All change, though, for Saturday’s lunchtime concert from the UK-based Sacconi Quartet and harpist Ruth Wall (*****), which included the world premiere of a sound-commissioned, bracingly energetic new work from UK post-minimalist Graham Fitkin. Recur for string quartet and harp was a gem of a piece, sparkling with plucked textures, its four-note earworm of a tune cast in endlessly inventive new contexts, funky and foot-tapping yet also full of piquant emotion, and it got a crisp, bright, thoroughly assured premiere performance.

Over to France for the Tana Quartet (****), and an early-evening recital of unashamedly complex music for strings and electronics. David Hudry’s propulsive Anamorphosis, getting its first ever performance, sampled an already complex acoustic quartet and splayed its sounds across six surround-sound speakers in warped electronic reimaginings, but the Tanas ensured it was as visceral as it was cerebral.

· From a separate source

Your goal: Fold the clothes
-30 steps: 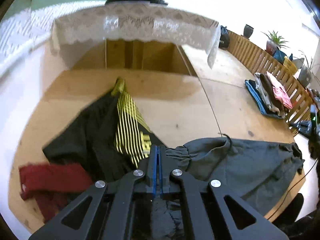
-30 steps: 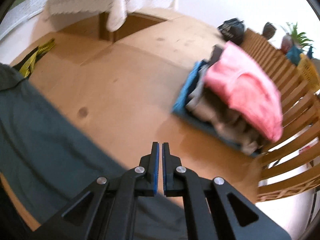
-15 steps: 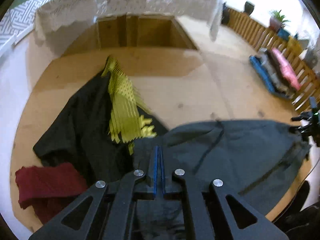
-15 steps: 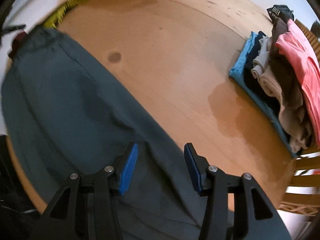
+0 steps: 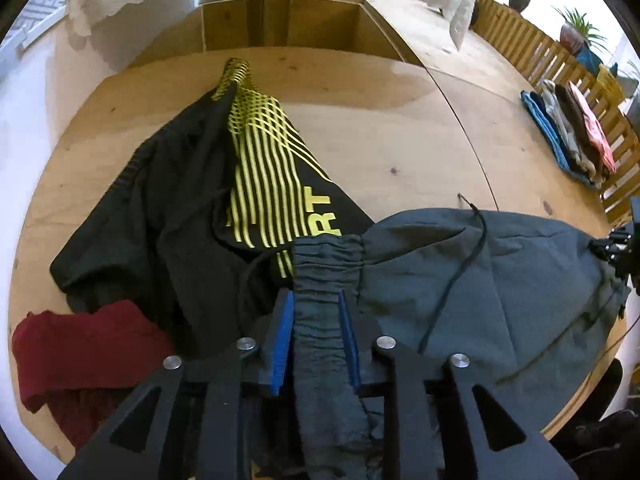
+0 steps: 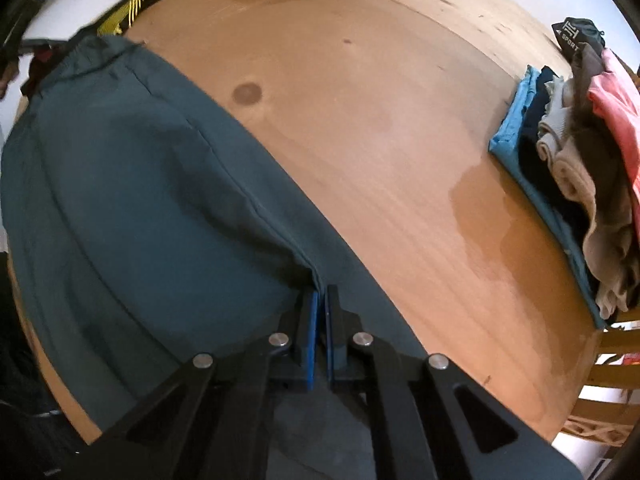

The festival’s impeccable international credentials came most clearly to the fore in Saturday’s galvanising closing concert (*****), in which Scotland’s Red Note Ensemble was joined by groups from Belgium and Norway for three overtly political pieces. The F Scale, a sound festival commission from Glasgow-based composer John de Simone, was strikingly colourful in its setting of texts from a post-war US test for fascist sympathies, but paled against the concert’s other two offerings. Actor Simon Callow gave a wonderfully over-the-top, stentorian performance in Kagel’s Der Tribun, a music-theatre satire on political demagoguery, and the three ensembles closed with a blisteringly visceral account of the budgeoning dissonances of Louis Andriessen’s notorious De Staat. It proved a fittingly powerful, provocative and confident, internationally focused conclusion to sound’s thrillingly ambitious weekend.